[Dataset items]

• • • • • • •

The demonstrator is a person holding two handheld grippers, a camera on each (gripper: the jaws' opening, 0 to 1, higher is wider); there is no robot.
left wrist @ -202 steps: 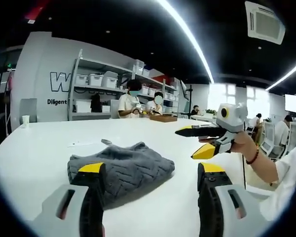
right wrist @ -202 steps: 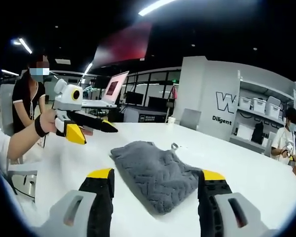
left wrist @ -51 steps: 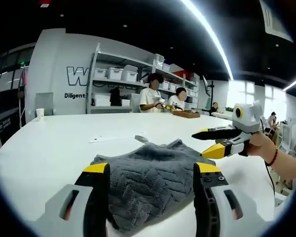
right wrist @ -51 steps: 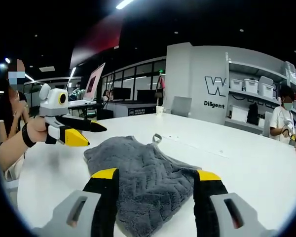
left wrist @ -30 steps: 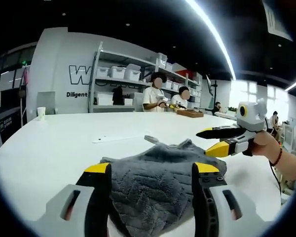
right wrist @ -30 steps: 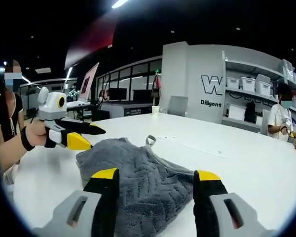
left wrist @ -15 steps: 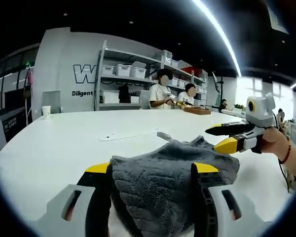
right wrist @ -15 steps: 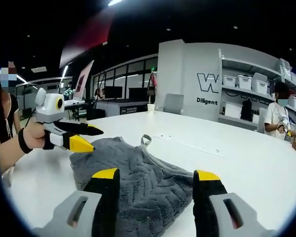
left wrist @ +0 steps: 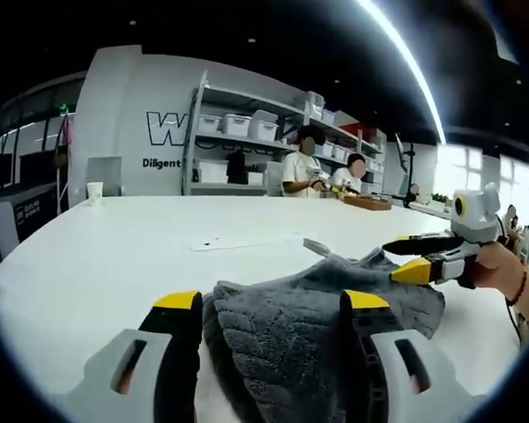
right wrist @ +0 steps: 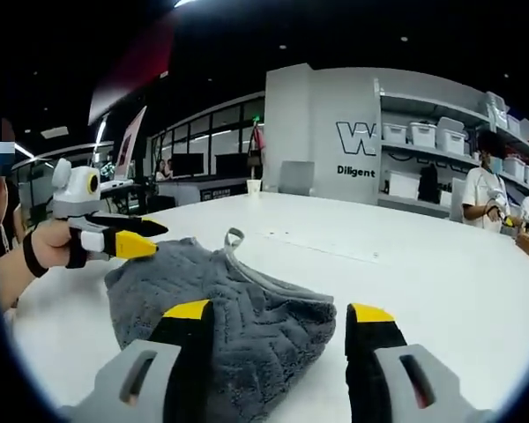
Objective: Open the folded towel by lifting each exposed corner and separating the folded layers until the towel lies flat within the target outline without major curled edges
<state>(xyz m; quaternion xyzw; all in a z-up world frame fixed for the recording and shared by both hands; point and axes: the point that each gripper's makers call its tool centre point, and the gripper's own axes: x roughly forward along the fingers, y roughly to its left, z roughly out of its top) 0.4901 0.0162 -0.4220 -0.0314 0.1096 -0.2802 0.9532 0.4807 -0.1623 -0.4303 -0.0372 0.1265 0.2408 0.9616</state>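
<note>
- Folded grey towel lying on white table, between the yellow-tipped jaws.
- Left gripper spread wide, gripping nothing.
- Right gripper likewise released, low at towel edge.

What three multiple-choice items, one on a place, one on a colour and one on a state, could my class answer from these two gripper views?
1. Where does the towel lie?
A. on the white table
B. on a shelf
C. on a chair

2. What colour is the towel?
A. red
B. grey
C. green

3. In what state is the towel?
A. spread flat
B. rolled into a tube
C. still folded and bunched

Answers:
1. A, it rests on the white tabletop in both views.
2. B, its ribbed fabric is dark grey.
3. C, layers overlap and a hanging loop sticks up at its far edge.
</note>
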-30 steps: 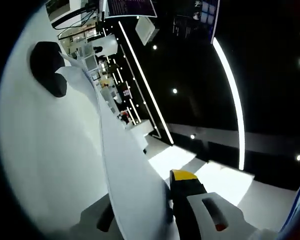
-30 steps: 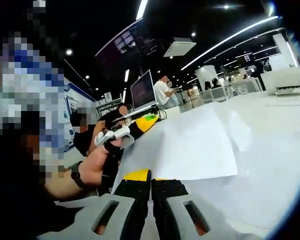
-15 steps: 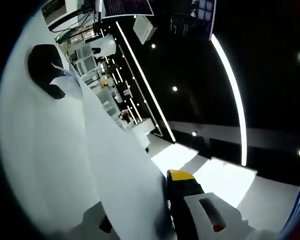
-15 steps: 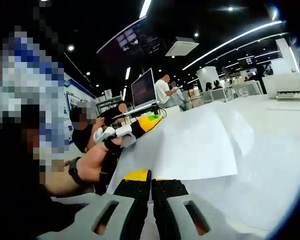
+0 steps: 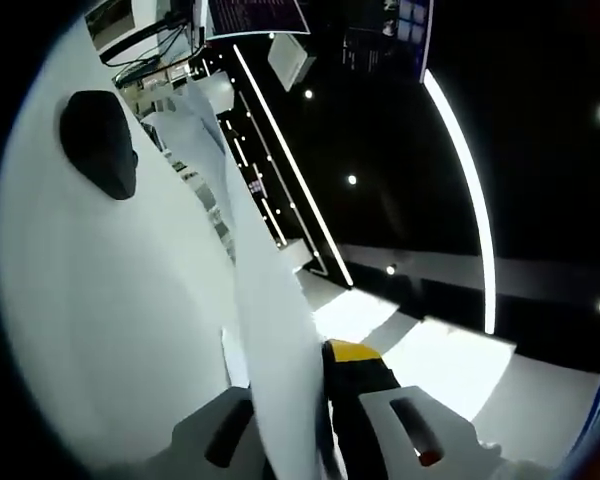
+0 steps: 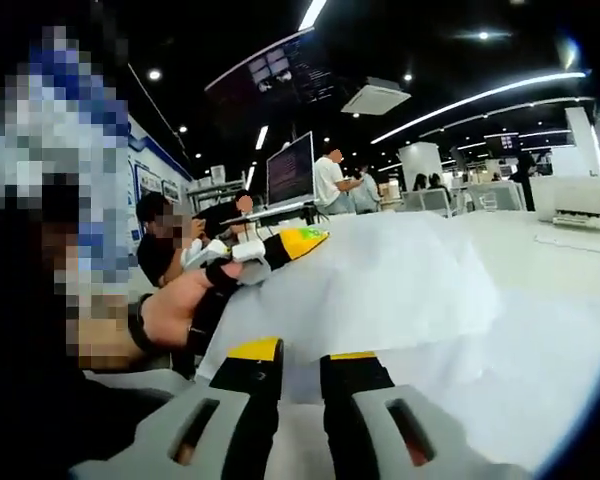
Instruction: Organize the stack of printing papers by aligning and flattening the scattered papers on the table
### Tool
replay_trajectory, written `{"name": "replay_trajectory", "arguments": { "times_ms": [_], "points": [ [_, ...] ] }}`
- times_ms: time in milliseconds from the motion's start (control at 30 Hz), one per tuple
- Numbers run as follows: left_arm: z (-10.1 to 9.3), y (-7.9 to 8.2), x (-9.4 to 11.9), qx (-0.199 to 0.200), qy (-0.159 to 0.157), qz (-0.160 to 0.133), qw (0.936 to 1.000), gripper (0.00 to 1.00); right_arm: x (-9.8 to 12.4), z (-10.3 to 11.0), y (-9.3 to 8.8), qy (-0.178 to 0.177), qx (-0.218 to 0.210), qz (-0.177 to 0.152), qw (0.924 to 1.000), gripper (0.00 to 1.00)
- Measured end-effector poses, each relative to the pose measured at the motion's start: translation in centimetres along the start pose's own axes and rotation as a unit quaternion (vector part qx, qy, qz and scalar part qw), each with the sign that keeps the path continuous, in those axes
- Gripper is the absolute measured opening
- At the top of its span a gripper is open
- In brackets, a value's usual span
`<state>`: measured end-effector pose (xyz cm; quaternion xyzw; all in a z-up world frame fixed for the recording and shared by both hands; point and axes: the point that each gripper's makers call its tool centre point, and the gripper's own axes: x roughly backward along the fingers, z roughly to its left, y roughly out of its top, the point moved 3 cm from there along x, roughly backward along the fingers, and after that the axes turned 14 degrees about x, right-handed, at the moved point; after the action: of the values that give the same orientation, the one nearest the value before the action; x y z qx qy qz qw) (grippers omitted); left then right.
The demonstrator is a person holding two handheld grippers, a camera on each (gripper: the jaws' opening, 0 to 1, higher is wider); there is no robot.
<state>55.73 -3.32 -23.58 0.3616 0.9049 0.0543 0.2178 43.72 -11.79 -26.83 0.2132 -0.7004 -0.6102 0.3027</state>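
open-plan office/lab hall | black ceiling, strip lights (image 6: 480, 97) | desk monitors (image 6: 291, 170) | seated staff (image 6: 332, 184) | white printer (image 6: 582, 203)

Colours noted: white, black, yellow, grey.
White papers (image 6: 380, 290) are seen on a white table (image 6: 540, 330); the right gripper (image 6: 298, 365) is tipped yellow over black jaws with grey bodies, as is the left gripper (image 5: 320, 375). A black object (image 5: 100, 140) is noted on the white surface.
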Motion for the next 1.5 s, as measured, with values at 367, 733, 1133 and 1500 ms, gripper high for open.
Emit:
{"name": "replay_trajectory", "arguments": {
  "times_ms": [367,733,1133,1500],
  "points": [
    [0.1,0.1,0.0,0.001,0.001,-0.006,1.0000,0.06,1.2,-1.6,-0.3,-0.036,0.013,-0.002,0.9992,0.21],
    [0.2,0.1,0.0,0.002,0.001,-0.005,1.0000,0.06,3.5,-4.1,-1.3,-0.099,0.030,0.018,0.9945,0.23],
    [0.2,0.1,-0.1,0.004,0.000,-0.003,1.0000,0.06,6.7,-6.0,-1.2,-0.152,0.008,-0.010,0.9883,0.27],
    [0.2,0.2,0.0,0.005,0.000,-0.004,1.0000,0.06,9.0,-6.8,-0.5,-0.182,-0.021,-0.051,0.9818,0.42]
  ]
}}
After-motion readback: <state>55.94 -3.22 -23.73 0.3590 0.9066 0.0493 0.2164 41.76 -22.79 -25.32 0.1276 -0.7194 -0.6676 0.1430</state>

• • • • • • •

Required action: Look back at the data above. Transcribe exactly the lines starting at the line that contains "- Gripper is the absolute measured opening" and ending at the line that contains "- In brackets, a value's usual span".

Response below:
- Gripper is the absolute measured opening
- At the top of its span a gripper is open
- In brackets, a value's usual span

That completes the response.